Complete Installation Guide

Step-by-step guide for deploying IBM GCM 2.0.1 using the OVF template

Prerequisites

Before you begin, ensure you have the following:

VMware Environment

  • vSphere/ESXi 6.7 or later
  • vCenter (recommended)
  • Sufficient resources available

Network Requirements

  • Static IP address
  • DNS server configured
  • Gateway accessible
  • Internet connectivity

Resources

  • GCM 2.0.1 OVF template
  • GCM installation package
  • IBM Entitled Registry key

Step 1: Deploy OVF Template

1

Deploy in vSphere Client

  1. Right-click on your datacenter/cluster
  2. Select "Deploy OVF Template"
  3. Browse to GCM 2.0.1 OVF file
  4. Follow wizard to complete deployment
2

Configure VM Resources

Size vCPUs RAM Disk Use Case
xsmall 24 48 GB 150 GB PoC/Testing
small 32 64 GB 300 GB Small Production
medium 48 96 GB 500 GB Medium Production
large 64 128 GB 1 TB Large Production
3

Power On and Login

After deployment completes:

  • Power on the VM
  • Open console (VMRC recommended)
  • Login with provided credentials
Username: root
Password: (provided with OVF)
Important: Use VMRC console for initial configuration. SSH may not work until network is configured.

Step 2: Configure VM Network & Hostname

Run the VM configuration wizard to set up networking, hostname, and firewall.

cd /root
./01-configure_vm.sh

Configuration Wizard

1

Network Configuration

You'll be prompted for:

  • IP Address: Static IP or DHCP
  • Subnet Mask: e.g., 255.255.255.0
  • Gateway: Default gateway IP
  • DNS Servers: Primary and secondary
2

Hostname Configuration

  • Short hostname: e.g., gcm-prod
  • Domain name: e.g., company.com
  • FQDN: Will be gcm-prod.company.com
3

Time Configuration

  • Timezone: Select your timezone
  • NTP Server: Optional, for time synchronization
4

Firewall Configuration

Auto-configure firewall? (Recommended: Yes)

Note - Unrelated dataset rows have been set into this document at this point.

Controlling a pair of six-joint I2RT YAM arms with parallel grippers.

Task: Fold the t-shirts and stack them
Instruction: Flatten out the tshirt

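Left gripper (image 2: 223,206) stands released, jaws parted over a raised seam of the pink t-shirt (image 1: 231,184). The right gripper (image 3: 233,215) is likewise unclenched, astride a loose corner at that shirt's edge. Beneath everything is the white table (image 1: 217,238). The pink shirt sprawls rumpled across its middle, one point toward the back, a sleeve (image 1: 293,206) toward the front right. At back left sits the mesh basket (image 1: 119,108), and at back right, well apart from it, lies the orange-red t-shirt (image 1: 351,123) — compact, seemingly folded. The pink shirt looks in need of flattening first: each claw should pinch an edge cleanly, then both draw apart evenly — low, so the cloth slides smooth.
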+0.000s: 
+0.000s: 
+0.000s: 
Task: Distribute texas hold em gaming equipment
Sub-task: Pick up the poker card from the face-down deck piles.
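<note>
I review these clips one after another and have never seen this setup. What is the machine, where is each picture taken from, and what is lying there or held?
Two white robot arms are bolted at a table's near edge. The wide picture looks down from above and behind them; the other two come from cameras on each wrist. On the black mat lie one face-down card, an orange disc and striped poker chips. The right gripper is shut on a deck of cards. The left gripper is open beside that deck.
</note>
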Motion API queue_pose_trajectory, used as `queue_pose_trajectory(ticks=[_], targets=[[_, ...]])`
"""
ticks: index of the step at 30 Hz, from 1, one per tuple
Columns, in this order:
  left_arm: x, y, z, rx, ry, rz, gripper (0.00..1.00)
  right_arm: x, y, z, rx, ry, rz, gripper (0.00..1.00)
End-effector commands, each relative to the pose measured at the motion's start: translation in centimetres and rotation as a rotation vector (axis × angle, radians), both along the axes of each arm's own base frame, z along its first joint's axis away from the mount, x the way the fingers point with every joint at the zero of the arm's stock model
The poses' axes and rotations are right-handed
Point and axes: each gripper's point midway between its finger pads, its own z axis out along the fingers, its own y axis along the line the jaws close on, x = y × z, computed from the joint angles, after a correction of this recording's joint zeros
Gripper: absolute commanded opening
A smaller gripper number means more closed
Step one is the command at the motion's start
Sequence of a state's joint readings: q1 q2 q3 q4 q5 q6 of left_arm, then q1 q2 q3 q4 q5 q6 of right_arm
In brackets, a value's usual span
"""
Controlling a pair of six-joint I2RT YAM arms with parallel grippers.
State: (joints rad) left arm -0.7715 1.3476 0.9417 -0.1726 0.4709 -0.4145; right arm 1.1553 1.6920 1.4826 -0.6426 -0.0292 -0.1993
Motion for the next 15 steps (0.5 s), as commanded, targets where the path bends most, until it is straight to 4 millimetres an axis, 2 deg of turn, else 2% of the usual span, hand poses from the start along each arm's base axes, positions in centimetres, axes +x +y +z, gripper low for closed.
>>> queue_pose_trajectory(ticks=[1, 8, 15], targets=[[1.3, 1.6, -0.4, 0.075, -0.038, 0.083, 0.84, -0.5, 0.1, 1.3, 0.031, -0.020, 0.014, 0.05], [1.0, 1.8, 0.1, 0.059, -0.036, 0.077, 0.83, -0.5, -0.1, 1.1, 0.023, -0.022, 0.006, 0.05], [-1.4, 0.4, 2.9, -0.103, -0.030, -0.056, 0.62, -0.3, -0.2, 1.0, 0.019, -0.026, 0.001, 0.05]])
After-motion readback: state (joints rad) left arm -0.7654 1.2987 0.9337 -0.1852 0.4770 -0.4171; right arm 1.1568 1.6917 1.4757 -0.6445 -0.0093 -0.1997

  • Opens port 30443 (OIDC/Keycloak)
  • Opens port 31443 (GCM Application)

What the Script Does

  • ✅ Applies network configuration with automatic CIDR conversion
  • ✅ Sets hostname and FQDN
  • ✅ Configures timezone and NTP
  • ✅ Configures firewall rules (ports 30443, 31443)
  • ✅ Tests connectivity (gateway, DNS, internet, FQDN)
  • ✅ Saves configuration to /etc/gcm/vm-config.env
  • ✅ Creates backup of previous configuration

Key Features (v1.0.0)

Smart CIDR Conversion

Automatically converts subnet masks (255.255.255.0) to CIDR notation (/24) for NetworkManager compatibility

Improved Connection Detection

Multiple fallback methods to find the correct NetworkManager connection, even with non-standard naming

Comprehensive Testing

Validates gateway, DNS, internet connectivity, and FQDN resolution after configuration

Configuration Backup

Automatically backs up existing configuration before making changes

Expected Time: 2-3 minutes
Note: If you encounter network configuration errors, see the Network Configuration Troubleshooting section.

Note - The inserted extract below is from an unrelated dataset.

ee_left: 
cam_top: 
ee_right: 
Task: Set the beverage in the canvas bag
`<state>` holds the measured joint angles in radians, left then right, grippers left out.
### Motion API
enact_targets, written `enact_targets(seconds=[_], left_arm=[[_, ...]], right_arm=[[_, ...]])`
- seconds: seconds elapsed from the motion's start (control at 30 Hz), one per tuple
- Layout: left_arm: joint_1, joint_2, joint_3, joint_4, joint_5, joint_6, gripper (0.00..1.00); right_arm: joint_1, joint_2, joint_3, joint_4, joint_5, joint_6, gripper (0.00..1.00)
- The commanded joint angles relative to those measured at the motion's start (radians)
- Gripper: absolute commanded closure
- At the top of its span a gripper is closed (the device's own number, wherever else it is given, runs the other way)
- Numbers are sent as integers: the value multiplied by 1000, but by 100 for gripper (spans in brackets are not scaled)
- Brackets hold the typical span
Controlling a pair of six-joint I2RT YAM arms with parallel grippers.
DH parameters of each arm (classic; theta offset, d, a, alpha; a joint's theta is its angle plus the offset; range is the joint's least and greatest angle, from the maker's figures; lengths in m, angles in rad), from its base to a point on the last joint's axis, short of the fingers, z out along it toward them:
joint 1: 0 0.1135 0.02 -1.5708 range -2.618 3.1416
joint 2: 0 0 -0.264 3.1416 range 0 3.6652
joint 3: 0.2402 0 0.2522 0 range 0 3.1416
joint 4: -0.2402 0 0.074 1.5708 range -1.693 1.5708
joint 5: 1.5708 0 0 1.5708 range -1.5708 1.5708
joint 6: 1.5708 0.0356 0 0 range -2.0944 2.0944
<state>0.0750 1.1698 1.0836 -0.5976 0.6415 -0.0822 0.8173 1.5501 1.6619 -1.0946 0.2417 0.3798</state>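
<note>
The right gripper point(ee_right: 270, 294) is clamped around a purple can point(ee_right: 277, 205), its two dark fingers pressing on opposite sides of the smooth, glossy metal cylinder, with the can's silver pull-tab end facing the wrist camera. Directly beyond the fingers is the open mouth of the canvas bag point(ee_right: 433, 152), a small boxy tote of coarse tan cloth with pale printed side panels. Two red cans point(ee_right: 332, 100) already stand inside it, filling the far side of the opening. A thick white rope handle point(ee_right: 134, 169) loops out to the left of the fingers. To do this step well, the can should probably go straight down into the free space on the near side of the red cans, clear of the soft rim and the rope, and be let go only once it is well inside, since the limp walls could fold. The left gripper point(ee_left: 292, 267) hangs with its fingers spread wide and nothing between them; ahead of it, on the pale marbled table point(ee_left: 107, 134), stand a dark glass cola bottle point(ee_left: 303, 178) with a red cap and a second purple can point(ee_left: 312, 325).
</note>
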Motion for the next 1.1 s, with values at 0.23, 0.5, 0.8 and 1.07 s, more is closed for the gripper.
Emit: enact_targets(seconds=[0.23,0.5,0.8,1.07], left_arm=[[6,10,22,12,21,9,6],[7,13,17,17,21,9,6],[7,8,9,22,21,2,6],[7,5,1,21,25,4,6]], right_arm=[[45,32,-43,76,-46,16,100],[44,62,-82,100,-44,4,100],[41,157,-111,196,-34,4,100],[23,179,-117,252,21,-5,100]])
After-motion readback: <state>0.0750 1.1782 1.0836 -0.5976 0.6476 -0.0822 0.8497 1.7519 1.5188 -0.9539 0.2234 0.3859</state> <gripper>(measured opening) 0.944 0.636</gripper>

Step 3: Configure GCM Application

Run the GCM configuration wizard to set up application parameters.

cd /root
./02-configure_gcm.sh

Configuration Options

GCM Package Location

Script will auto-detect the GCM package. Confirm or specify custom location.

Sizing Model

Choose based on your VM resources:

  • xsmall: 24 vCPU / 48GB
  • small: 32 vCPU / 64GB
  • medium: 48 vCPU / 96GB
  • large: 64 vCPU / 128GB

Storage Configuration

  • local-path: Recommended for single-node
  • rook-ceph: For multi-node clusters
  • custom: Specify your own

Platform Versions

  • K3s: 1.30.5 (IBM validated)
  • Helm: 3.13.x (IBM required)

What the Script Does

  • ✅ Validates GCM package
  • ✅ Checks system resources
  • ✅ Saves configuration to /etc/gcm/gcm-config.env
Expected Time: 1-2 minutes

Step 4: Install GCM

Run the installation script to deploy GCM 2.0.1.

cd /root
./04-install_gcm_ovf.sh

Installation Process

1

Pre-Flight Checks (~30 seconds)

Validates all configurations, checks system requirements, verifies network connectivity

2

K3s Installation (~2 minutes)

Installs Kubernetes v1.30.5 and configures local-path storage

3

Helm Installation (~1 minute)

Installs Helm 3.13.x package manager

4

Firewall Configuration (~5 seconds)

Opens required ports for GCM access

5

GCM Installation (~15-20 minutes)

Deploys all GCM services, configures OIDC/Keycloak, waits for pods to be ready

During Installation

When prompted about "Pending PVC" (if using local-path storage):

  • This is NORMAL behavior
  • Type yes to continue
  • PVCs will bind when pods start
Total Installation Time: 20-25 minutes

Step 5: Access GCM

After installation completes, you'll see the success message with access details.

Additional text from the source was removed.